▶ **Task to complete**:
The data below holds a line containing "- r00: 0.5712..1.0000" and a line containing "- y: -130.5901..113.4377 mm"; please quote exactly those two lines and every line between them, and nothing else.

▶ **Available data**:
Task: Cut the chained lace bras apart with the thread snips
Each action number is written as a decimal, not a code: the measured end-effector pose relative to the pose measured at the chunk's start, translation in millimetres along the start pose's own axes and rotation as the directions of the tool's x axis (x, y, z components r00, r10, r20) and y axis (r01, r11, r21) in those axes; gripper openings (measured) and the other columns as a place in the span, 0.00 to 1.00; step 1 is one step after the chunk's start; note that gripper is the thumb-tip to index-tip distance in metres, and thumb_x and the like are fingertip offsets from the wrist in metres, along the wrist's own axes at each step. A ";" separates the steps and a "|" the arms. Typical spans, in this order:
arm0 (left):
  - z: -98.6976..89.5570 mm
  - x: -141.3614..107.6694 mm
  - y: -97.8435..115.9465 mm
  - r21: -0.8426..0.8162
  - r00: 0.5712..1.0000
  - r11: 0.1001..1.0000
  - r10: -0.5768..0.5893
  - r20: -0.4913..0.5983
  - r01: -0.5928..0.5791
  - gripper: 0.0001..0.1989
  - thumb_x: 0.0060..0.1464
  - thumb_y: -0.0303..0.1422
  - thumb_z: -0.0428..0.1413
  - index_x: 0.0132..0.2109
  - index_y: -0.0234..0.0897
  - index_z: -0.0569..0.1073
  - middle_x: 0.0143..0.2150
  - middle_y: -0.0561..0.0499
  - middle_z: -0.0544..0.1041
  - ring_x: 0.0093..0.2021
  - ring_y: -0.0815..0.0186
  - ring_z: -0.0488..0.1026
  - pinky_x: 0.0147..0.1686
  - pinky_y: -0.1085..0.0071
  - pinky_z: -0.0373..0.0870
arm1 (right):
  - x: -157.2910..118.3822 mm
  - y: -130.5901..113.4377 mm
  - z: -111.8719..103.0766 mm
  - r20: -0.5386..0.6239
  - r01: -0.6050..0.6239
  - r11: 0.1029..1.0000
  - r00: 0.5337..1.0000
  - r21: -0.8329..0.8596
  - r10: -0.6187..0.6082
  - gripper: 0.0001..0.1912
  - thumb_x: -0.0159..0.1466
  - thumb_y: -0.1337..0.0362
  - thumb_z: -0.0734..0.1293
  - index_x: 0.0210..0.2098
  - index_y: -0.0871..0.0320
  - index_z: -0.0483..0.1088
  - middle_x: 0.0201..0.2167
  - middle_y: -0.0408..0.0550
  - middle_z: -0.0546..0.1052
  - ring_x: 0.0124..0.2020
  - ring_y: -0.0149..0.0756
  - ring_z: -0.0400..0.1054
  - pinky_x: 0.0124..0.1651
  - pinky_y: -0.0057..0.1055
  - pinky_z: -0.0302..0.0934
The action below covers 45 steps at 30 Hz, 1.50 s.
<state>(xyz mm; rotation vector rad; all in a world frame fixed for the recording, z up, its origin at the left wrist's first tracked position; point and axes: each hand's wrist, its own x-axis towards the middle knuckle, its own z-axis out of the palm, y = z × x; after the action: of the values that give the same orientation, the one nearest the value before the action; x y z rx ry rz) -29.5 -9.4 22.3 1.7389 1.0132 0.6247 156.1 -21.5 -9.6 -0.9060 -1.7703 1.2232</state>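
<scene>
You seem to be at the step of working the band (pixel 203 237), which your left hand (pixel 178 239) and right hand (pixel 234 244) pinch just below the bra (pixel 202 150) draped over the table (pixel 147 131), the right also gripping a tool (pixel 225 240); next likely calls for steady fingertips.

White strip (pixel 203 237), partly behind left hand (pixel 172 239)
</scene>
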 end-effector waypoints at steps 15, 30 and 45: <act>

▶ **Answer to this task**:
  - r00: 0.5712..1.0000
  - r11: 0.1001..1.0000
  - r10: -0.5768..0.5893
  - r20: -0.4913..0.5983
  - r01: -0.5928..0.5791
  - gripper: 0.0001..0.1989
  - thumb_x: 0.0060..0.1464
  - thumb_y: -0.0303..0.1422
  - thumb_z: -0.0428..0.1413
  - index_x: 0.0132..0.2109
  - index_y: -0.0234..0.0897
  - index_z: -0.0569..0.1073
  - middle_x: 0.0143..0.2150
  - middle_y: -0.0561..0.0499
  - middle_z: -0.0544..0.1041
  - ring_x: 0.0093..0.2021
  - ring_y: -0.0815..0.0186
  - ring_z: -0.0488..0.1026
  - pinky_x: 0.0147..0.1686
  - pinky_y: -0.1085..0.0071
  - pinky_z: -0.0373..0.0870
arm1 (right):
  - x: -157.2910..118.3822 mm
  - y: -130.5901..113.4377 mm

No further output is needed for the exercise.